Signed lower right and verso.

PROVENANCE / EXHIBITION HISTORY

N/A

FRAMING

Custom framed in a solid maple floater.

CONDITION

Overall good and stable condition. Few minor flecks and accretions. One very small chip lower left quadrant, near black brushstroke. Colors are bright and present well. Not examined under UV light.

ABOUT THE ARTIST

Louis Ribak (1902-1979)

Louis Leon Ribak was born in the Russian empirical governorate of Grodno in 1902. A long-disputed region that is ethnically Lithuanian, at present day, Grodno is located in the western reaches of the Republic of Belarus, near the borders with Poland and Lithuania.

At the age of ten, Ribak and his family immigrated to New York City. In 1922, he attended the Pennsylvania Academy of Fine Arts, followed by studies at the Art Students League (1923) and the Educational Alliance (1924).

Ribak’s oeuvre can be largely delineated between two stylistic phases: social realism and abstraction, the former taking hold during the 1930s and 40s. During that period, he had several solo exhibitions at the A.C.A. Gallery in New York, while also regularly exhibiting with “An American Group Inc.” - a cohort of socially-conscious painters that included Stuart Davis, Reginald Marsh, Maurice Sterne, and Raphael Soyer. In 1933, Ribak assisted Diego Rivera on the mural for the lobby of Rockefeller Center, while also being employed by the Works Progress Administration (WPA) as a muralist.

Louis Ribak met fellow artist Beatrice Mandelman at a dance sponsored by the Artists Union in New York. They were married in 1942, and shortly thereafter, he was drafted for military service in World War II.

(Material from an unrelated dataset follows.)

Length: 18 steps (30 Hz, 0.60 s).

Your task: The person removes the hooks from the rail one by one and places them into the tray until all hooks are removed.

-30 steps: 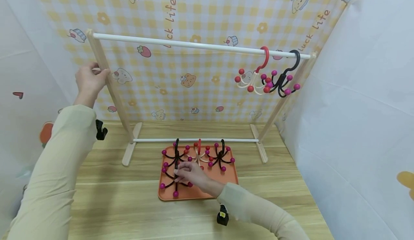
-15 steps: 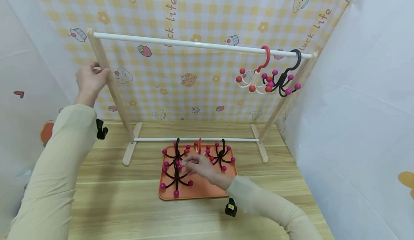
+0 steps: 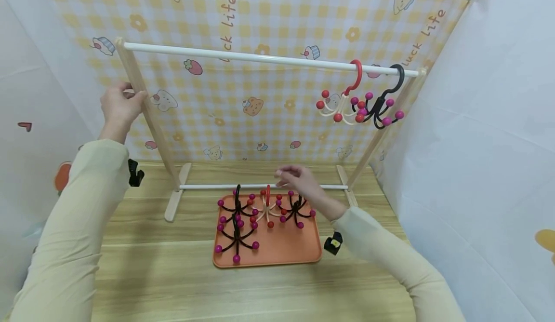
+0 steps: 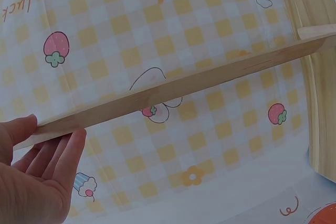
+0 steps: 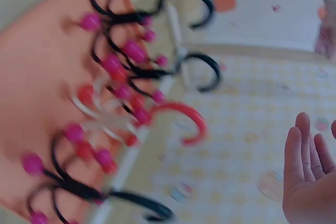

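In the head view I see a light wooden rack with a smooth white top rail (image 3: 260, 59) standing on a pale wood-grain tabletop (image 3: 173, 283). My left hand (image 3: 118, 106) grips the rack's slanted left post (image 3: 147, 114), a flat strip of unfinished timber, with the fingers wrapped around it. My right hand (image 3: 303, 187) hovers empty with relaxed, lightly bent fingers just above the far right part of the orange tray (image 3: 282, 249), a matte rounded rectangle with a low lip. Four multi-armed hooks lie in the tray: three of thin black wire tipped with magenta balls (image 3: 236, 235) and one cream hook with a red loop and red balls (image 3: 266, 208), which lies just left of the right hand. Two more hooks hang from the right end of the rail, a cream and red one (image 3: 342, 105) and a black one (image 3: 381, 107), close together. The left wrist view adds what the head view lacks: the post's (image 4: 173, 95) grain and square edge, with the thumb above it and straight fingers (image 4: 58, 161) pressed along its underside, against a yellow checked backdrop (image 4: 184, 24) printed with strawberries. The right wrist view is motion-blurred; it shows the right hand's open palm (image 5: 310, 182) holding nothing, well apart from the curved loops of the hooks (image 5: 178, 116) on the tray (image 5: 37, 77).
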### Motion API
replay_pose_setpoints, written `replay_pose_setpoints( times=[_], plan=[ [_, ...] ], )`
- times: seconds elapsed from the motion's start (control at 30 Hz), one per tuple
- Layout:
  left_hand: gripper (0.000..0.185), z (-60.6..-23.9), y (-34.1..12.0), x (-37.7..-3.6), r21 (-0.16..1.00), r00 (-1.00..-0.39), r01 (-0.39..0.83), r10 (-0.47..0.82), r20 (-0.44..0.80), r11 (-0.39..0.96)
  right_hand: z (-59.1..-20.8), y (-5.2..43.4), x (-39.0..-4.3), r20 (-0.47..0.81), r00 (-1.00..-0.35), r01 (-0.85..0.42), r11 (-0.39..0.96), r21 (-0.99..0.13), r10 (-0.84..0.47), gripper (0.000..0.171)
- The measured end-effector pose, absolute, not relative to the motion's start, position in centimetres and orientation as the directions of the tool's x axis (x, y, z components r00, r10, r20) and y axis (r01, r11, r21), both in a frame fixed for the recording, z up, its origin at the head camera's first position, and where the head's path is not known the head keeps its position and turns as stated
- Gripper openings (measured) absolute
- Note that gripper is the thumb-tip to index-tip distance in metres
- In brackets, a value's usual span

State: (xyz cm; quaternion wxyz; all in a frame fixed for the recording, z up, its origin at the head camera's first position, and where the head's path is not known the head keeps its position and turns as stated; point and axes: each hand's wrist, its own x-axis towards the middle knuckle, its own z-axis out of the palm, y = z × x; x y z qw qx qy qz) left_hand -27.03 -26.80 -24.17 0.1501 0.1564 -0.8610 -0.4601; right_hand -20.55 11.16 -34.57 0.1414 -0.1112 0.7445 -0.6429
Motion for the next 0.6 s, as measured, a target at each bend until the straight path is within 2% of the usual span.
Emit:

After his discharge from the service in 1942 due to difficulties with asthma, Mandelman and Ribak traveled west to visit his former mentor John Sloan in Santa Fe, NM. By this time, the couple had become disenchanted with the art scene in New York, and in light of the need to find a healthier climate for Ribak’s asthma - as well as reputed FBI surveillance based on political affiliations with Communist sympathizers - they decided to permanently relocate to the emerging artists’ colony of Taos, NM in 1944. This change of scenery ushered in the second phase of Ribak’s stylistic career, with his work shifting from social realism toward abstraction. He was captivated by the landscape and the diverse cultures of northern New Mexico, the influences of which began to appear in his work.

Ribak founded the Taos Valley Art School in 1947, offering no ideology to his students; instead arguing that the adoption of a single approach would lead to academicism. Ribak was an integral force in the development of the Taos Moderns, an allied group of artists including Mandelman, Ed Corbett, Andrew Dasburg, Agnes Martin, Oli Sihvonen, and Clay Spohn. Ribak’s mature style was characterized as lyrical abstract expressionism.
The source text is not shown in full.